Two Torah scrolls, flanked by the flags of Israel and the United States, plus the rainbow-striped flag that is the symbol of gay pride.
They come together each Friday at Temple Beth Torah — symbols of a rare arrangement between the standard Conservative synagogue and Congregation Etz Chaim, a liberal group that ministers mainly to gays and lesbians. Leaders say it's a good move.
"Anything that strengthens our community and brings us closer together is good," says Jerry Berkowitz, a member of Beth Torah and cantor of Etz Chaim.
Congregation Etz Chaim held its first Sabbath service in
Beth Torah, which has 400 families, holds Friday services at 6:30 p.m. in the main sanctuary. Then Etz Chaim uses the chapel starting at 8 p.m., using its two Torahs and displaying the rainbow flag. It also hangs up its own ark covering, a cloth with a silver treelike calligraphic design spelling out "Etz Chaim" on a woven lavender background.
Etz Chaim will keep Rabbi Noah Kitty as its executive director. She says she's "delighted" with the move.
"The rabbi and leaders at Beth Torah could not be more accommodating," says Kitty, who was ordained in the liberal Reconstructionist Jewish movement. "This relationship allows us to maintain our corporate and religious identity. And to access opportunities that a large synagogue building can offer."
The arrangement allows Etz Chaim to follow its members, many of whom had already moved to western Broward County. It also lets them worship in a more recognizable "ritual space," Kitty says.
"Instead of walking into a storefront, people could walk into a synagogue," she says.
Beth Torah is also sharing its kosher kitchen, with separate refrigerators and a professional gas stove.
The Conservative Jewish movement, standing between the Orthodox and Reform movements, tries to strike a balance between traditional faithfulness and adaptability to changing times. Its movement's Committee on Jewish Law and Standards voted to allow ordination of gays in 2006. And in May, the committee approved two model same-sex ceremonies that rabbis could use.
The arrangement was born when people from both congregations brought the matter to Beth Torah. Rabbi Michael Gold decided the idea fit with Beth Torah's recently launched "Keruv" program, which aims to reach out Jews in Broward who aren't affiliated with synagogues.
"We decided to include spiritual seekers, including gay and lesbian people," he says.

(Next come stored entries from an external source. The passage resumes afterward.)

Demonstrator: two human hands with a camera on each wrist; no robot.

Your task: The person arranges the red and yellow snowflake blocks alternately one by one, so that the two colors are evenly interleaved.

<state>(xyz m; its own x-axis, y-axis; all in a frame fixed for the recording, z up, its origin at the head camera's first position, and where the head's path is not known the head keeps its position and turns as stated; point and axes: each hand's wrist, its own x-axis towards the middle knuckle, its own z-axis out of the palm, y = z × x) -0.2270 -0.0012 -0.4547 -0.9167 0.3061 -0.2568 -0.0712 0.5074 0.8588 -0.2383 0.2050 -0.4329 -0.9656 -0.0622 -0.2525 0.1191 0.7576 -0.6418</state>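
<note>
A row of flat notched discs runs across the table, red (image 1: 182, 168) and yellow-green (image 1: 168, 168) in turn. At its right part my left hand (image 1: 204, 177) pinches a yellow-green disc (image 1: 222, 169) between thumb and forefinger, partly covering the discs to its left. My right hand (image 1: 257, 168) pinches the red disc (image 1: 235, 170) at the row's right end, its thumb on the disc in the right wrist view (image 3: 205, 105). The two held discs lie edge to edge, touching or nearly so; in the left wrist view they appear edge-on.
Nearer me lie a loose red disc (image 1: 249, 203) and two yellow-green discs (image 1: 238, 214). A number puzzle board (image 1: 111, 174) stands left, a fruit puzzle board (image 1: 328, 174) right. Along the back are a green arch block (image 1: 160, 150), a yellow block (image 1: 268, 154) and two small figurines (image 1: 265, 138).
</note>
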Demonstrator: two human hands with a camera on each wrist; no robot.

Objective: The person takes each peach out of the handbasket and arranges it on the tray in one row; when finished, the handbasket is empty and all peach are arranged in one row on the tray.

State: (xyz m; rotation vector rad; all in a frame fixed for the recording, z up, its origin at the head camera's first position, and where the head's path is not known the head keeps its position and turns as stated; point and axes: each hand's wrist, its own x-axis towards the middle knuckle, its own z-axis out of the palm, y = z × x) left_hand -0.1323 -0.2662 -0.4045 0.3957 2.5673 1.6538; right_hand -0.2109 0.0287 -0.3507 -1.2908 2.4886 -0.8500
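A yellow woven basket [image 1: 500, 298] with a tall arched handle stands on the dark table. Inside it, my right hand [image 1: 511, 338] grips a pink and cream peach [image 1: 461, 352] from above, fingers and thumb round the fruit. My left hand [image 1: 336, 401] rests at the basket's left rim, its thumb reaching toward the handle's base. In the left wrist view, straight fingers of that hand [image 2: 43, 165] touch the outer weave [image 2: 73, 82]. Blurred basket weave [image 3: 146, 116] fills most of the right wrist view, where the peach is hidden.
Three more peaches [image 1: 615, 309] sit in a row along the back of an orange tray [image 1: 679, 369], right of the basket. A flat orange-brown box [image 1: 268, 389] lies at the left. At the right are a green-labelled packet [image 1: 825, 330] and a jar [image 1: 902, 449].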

The rabbi admits that some Beth Torah members questioned the wisdom of allowing a gay/lesbian synagogue to worship on the premises. They asked if it meant the temple was endorsing something the Torah forbids. Gold's answer: The Torah doesn't forbid people, just "certain acts."
He says the plan to host Etz Chaim wasn't that radical, because Beth Torah has already had a number of gay and lesbian members, and once hosted the bar mitzvah ceremonies of children of two men.
"[Etz Chaim leaders] weren't asking to do gay marriages here. They just wanted a place to worship and call home."
Beth Torah leaders had a longer discussion on the fact that Etz Chaim is a nontraditional synagogue, Gold says. Among the adjustments: Etz Chaim was asked to conform to the Conservative practice of lighting candles before the Sabbath starts.
For Berkowitz, the Beth Torah-Etz Chaim relationship is a positive step in Jewish unity. "Everyone is shifting a bit, and the association is becoming more solid. And more people are owning their Jewish life."